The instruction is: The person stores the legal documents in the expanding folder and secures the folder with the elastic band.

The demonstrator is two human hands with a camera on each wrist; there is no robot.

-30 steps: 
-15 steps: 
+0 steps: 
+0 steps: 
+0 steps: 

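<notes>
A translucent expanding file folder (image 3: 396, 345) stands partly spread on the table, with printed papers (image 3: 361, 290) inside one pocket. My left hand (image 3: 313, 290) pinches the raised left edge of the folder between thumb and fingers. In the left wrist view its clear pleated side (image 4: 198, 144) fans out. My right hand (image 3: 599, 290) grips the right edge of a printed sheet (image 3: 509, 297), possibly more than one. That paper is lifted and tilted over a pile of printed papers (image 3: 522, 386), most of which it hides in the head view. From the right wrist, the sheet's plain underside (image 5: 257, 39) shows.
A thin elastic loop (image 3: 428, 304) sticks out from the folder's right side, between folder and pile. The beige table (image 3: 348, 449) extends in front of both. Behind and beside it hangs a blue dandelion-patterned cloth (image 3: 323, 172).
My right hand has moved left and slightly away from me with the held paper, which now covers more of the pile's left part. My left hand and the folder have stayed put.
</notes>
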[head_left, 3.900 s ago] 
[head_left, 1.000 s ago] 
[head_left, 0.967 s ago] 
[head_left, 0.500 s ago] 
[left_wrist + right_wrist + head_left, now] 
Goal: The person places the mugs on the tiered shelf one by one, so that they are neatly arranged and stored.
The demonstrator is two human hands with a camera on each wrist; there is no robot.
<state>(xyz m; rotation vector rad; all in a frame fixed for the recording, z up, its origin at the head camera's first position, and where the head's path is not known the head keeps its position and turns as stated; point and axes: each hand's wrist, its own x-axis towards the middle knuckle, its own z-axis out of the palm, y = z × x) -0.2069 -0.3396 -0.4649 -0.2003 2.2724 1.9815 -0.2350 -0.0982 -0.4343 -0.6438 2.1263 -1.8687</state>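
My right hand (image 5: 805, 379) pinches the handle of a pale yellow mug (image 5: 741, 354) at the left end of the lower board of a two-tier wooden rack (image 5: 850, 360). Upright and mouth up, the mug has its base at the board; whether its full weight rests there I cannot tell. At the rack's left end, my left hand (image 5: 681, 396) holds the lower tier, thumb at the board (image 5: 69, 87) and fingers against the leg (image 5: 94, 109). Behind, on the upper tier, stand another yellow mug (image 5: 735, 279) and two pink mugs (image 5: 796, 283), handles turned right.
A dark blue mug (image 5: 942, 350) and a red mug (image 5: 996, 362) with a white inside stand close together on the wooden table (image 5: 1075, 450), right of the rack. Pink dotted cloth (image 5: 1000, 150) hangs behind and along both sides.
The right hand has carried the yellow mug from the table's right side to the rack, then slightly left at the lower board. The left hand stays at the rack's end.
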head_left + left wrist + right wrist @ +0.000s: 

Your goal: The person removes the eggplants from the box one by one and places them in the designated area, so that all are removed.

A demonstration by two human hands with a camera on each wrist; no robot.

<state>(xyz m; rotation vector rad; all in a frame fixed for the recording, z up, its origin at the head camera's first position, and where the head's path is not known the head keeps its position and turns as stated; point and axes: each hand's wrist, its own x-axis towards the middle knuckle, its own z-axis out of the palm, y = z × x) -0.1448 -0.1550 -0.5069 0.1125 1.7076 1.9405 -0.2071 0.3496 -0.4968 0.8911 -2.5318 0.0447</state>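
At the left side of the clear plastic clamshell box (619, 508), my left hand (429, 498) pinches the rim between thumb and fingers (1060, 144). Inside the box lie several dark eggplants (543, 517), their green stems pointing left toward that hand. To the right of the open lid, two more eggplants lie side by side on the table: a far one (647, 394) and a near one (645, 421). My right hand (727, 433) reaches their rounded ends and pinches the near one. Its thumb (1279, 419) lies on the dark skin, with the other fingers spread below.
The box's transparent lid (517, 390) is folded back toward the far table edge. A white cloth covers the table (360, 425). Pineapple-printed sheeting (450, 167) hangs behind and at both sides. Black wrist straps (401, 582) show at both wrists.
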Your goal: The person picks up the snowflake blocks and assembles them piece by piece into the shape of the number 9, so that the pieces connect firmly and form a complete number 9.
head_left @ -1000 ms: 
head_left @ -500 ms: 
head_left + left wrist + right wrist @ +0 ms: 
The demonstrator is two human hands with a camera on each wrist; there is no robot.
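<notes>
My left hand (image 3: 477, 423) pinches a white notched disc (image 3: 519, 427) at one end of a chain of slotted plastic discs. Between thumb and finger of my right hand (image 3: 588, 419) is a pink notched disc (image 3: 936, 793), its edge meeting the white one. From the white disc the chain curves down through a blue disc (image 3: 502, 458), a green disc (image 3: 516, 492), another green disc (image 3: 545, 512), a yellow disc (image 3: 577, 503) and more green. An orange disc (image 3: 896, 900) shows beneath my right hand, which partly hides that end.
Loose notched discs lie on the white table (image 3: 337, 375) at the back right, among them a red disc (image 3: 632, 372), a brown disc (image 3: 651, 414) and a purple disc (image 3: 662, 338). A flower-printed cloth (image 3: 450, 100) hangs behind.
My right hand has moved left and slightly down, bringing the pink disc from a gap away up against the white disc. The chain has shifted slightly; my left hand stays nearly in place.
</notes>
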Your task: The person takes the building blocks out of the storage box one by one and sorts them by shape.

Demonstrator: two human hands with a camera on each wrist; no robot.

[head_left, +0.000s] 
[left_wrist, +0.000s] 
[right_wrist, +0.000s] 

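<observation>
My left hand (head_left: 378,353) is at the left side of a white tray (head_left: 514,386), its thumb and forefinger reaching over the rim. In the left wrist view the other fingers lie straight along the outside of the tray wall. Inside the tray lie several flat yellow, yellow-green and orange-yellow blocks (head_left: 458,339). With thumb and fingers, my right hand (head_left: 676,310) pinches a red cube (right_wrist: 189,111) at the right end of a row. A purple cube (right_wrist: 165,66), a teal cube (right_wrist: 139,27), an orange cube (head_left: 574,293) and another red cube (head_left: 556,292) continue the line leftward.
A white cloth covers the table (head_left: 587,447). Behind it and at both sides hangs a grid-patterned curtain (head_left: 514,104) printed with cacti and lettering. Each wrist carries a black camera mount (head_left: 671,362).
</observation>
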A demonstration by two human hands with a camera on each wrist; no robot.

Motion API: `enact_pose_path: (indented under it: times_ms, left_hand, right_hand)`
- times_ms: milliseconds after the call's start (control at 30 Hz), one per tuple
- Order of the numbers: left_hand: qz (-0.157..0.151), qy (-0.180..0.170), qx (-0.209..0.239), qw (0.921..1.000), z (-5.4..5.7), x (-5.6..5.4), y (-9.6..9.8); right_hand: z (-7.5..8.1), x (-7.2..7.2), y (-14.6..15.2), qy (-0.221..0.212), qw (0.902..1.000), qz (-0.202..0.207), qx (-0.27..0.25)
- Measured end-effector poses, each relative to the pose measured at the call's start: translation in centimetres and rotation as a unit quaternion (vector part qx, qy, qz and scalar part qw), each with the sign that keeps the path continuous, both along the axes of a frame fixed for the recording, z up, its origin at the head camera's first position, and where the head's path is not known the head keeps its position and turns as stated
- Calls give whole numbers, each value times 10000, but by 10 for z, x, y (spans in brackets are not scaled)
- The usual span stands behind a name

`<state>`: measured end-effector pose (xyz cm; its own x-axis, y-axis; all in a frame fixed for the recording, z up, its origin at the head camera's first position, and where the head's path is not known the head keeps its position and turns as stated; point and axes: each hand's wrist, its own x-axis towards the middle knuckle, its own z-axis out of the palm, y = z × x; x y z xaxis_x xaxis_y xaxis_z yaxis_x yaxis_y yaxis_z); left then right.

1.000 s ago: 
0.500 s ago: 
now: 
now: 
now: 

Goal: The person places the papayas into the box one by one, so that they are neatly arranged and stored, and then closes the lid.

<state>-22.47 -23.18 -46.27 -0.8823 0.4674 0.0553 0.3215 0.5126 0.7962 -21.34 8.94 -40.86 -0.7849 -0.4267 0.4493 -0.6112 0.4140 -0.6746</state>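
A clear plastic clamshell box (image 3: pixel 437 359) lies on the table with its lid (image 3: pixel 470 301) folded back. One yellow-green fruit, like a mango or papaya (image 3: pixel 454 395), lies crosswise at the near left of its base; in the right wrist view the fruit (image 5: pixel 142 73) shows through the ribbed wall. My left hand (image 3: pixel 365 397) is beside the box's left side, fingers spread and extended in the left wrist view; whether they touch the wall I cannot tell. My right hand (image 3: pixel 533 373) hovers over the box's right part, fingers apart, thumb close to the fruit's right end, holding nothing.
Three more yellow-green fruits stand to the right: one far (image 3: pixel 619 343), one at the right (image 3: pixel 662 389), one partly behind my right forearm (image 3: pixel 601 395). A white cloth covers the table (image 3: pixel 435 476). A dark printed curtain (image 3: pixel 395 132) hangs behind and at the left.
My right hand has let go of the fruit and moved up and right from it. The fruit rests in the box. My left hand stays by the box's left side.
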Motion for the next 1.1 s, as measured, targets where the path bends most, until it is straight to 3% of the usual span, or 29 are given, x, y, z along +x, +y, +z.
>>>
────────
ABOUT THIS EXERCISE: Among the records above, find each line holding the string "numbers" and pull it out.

RESPONSE TO THIS EXERCISE:
- Order of the numbers: left_hand: qz (-0.157..0.151), qy (-0.180..0.170), qx (-0.209..0.239), qw (0.921..1.000), z (-5.4..5.7), x (-5.6..5.4), y (-9.6..9.8); right_hand: z (-7.5..8.1), x (-7.2..7.2), y (-14.6..15.2), qy (-0.221..0.212), qw (0.902..1.000), qz (-0.202..0.207), qx (-0.27..0.25)
- Calls give whole numbers, each value times 10000, but by 10 for z, x, y (spans in brackets are not scaled)

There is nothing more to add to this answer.